Additionally, this was the era of fixed length-of-say, one-size-fits-all treatment in which patients were forced into preplanned treatment protocols of predetermined lengths and standardized content that often did not meet their clinical needs. Said another way, a patient who remained in treatment for two weeks received one-half of a treatment program, without regard to whether the half he or she received met his or her individualized clinical needs.

 

 
The preceding does not mean that no patients need inpatient treatment, the most common treatment provided back then by NAATP members; some do. It is also true that some patients may need twenty-eight days of inpatient treatment while other may need either fewer days or even a longer length of stay, the length to be determined by the severity of their illness and their progress is meeting their treatment goals and objectives.

 

 
Where does all of this leave us? I believe that most of us work at what we do because it is important to us to make a difference, specifically to help people with substance use disorders recover. Sixty years ago, the one-size-fits-all approach worked well because of the homogeneity of the population with little if any co-occurring psychiatric, legal or social problems (what I lovingly called “plain, old simple drunks”). They usually descended into alcoholism gradually over twenty or thirty years of drinking. As a group they had accomplished goals: they had received education, were employed, and had raised families, among other things. 

 

 
If we fast-forward to today, patients presenting for treatment are very different from the population of sixty years ago. They are younger; many began using in their early adolescence if not earlier with major disruptions to their social, moral, and other areas of skill development. Many are without a high school diploma or GED, and they are often unemployed and have no job skills. Many often present to treatment with a history of criminal behavior, co-occurring mental health problems, and/or physical disease such as HIV/AIDS and hepatitis B and C. In contrast to population of sixty years ago, current patients are not able to be rehabilitated, having never had an earlier level of successful functioning to which to return.

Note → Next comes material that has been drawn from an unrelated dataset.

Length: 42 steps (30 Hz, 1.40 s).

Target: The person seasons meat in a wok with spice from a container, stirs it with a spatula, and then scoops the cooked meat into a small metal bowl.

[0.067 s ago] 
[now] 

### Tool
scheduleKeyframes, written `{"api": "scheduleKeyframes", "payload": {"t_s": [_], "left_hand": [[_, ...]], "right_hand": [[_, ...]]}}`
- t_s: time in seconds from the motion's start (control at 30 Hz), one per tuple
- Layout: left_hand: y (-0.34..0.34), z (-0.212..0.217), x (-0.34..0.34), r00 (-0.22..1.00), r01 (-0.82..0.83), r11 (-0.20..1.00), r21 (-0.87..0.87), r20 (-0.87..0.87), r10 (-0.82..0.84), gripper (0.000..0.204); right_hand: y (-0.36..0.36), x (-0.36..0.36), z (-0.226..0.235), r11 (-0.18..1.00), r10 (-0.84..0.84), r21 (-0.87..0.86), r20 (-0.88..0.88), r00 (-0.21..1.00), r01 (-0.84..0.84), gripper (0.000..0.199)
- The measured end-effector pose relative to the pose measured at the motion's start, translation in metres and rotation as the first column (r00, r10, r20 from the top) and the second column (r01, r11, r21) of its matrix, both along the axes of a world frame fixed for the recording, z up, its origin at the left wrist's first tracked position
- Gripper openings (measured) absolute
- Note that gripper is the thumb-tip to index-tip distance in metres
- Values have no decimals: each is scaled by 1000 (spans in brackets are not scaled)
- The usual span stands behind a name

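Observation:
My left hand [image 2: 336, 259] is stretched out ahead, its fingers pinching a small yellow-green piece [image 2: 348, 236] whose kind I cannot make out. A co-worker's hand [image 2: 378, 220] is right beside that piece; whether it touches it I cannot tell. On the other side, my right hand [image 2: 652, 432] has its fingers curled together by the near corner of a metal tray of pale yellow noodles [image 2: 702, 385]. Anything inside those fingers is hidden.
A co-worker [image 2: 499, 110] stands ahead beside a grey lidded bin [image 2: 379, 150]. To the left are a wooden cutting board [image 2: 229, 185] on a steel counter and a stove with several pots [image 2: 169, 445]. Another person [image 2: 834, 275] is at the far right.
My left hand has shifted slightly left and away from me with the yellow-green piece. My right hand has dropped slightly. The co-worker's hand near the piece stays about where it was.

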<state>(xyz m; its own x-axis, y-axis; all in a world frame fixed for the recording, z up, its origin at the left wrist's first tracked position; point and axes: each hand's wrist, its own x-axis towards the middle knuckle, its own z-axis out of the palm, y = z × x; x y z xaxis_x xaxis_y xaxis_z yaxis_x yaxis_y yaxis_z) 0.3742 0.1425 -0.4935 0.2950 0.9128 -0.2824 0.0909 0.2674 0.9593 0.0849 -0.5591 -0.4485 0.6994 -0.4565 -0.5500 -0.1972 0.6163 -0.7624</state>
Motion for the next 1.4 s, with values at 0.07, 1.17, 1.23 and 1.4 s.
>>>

If we are to really make a difference, we must adjust the way we provide treatment—level of care, length of service, and programming—to match the severities and needs of this population.

 

 

 
 

 

 
References  

 

 
“Alcohol/drug treatment under-utilized and less costly, NAATP report concludes.” (1991). The Alcoholism Report, 19(8). 
 
Hughes, P. H., Brandenburg, N., Baldwin, D. C. Jr., Storr, C. L., Williams, K. M., Anthony, J. C., & Sheehan, D. V. (1992). Prevalence of substance use among US physicians. JAMA, 267(17), 2333–9. 
 
Mee-Lee, D., Shulman, G. D., Fishman, M. J., Gastfriend, D. R., & Miller, M. M. (Eds.). (2013). The ASAM criteria for addictive, substance-related and co-occurring conditions (3rd ed.). Carson City, NV: The Change Companies.